→ **Problem requirements**
Find the line with "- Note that" and the line with "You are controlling" in the entries below; output exactly those two lines, every line between them, and no others.

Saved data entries

══════════════════════════════

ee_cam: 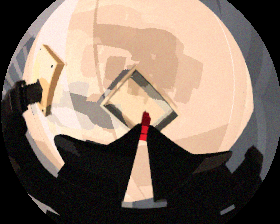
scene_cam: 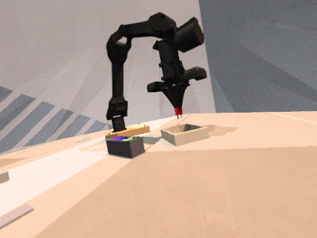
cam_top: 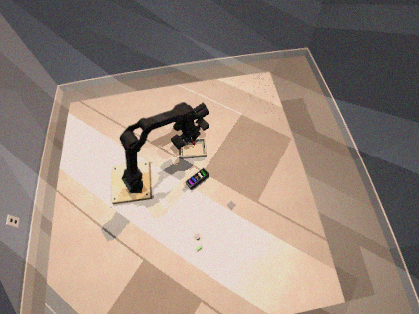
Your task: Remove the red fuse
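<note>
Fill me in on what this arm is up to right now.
The single black robot arm is carrying a small red fuse, pinched in its gripper, which is shut on it. The fuse hangs in the air above the shallow beige square tray, not yet inside it. The dark fuse block, with its other coloured fuses on top, sits apart from the tray, nearer the arm's base, and nothing touches it. Lowering and release appear to be what remains.
</note>
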Tool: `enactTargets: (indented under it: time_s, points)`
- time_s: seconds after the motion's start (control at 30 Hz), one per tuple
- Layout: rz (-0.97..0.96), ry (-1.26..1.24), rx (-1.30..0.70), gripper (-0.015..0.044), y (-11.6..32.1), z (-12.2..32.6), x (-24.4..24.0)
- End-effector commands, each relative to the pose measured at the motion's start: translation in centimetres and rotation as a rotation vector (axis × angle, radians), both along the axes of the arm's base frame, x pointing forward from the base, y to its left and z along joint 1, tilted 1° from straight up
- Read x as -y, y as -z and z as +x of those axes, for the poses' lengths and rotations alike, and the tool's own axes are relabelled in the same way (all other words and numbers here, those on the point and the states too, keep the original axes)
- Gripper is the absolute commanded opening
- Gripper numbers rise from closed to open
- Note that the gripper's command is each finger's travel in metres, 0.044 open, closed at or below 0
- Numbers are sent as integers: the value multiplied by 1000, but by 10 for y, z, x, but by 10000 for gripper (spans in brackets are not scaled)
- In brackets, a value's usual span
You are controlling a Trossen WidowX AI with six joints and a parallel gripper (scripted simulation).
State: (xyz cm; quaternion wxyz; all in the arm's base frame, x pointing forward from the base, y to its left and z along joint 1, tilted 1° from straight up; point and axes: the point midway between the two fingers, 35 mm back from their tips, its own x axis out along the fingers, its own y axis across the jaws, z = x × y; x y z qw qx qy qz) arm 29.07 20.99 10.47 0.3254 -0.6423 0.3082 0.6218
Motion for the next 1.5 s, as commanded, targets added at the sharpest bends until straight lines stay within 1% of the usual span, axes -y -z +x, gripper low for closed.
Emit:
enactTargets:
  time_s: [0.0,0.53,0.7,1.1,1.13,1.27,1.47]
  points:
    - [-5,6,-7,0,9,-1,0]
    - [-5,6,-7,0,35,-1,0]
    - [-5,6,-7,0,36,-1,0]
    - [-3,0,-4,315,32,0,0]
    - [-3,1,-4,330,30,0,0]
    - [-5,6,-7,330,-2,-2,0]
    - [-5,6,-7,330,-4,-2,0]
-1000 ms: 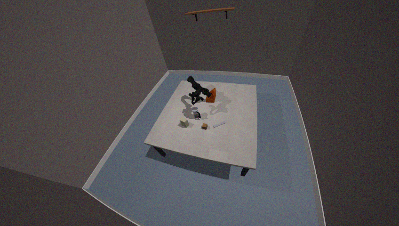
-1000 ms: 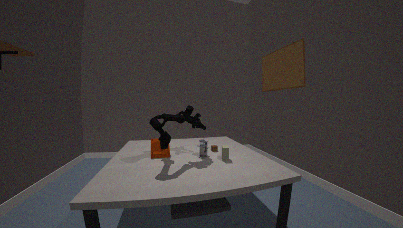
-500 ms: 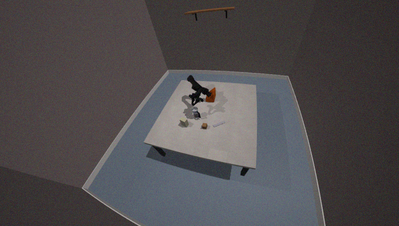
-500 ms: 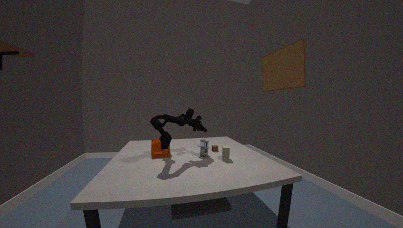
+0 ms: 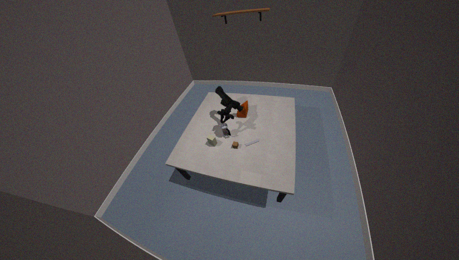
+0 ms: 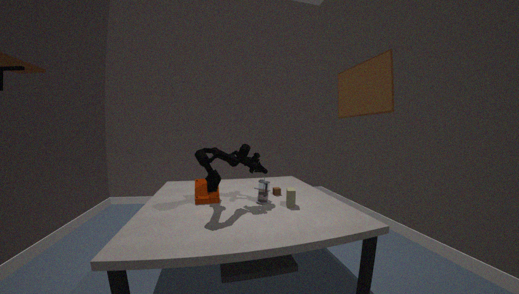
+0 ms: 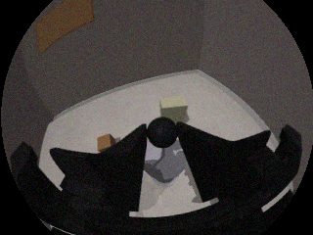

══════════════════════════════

→ **Written response**
- Note that the gripper's command is each finger's travel in metres, 0.044 open, closed at or below 0
- Numbers are sent as integers: the value multiplied by 1000, but by 10 for y, z, x, but by 10000 for gripper (spans in brackets are not scaled)
- In brackets, a value's usual span
You are controlling a Trossen WidowX AI with six joints and a parallel gripper (scripted simulation).

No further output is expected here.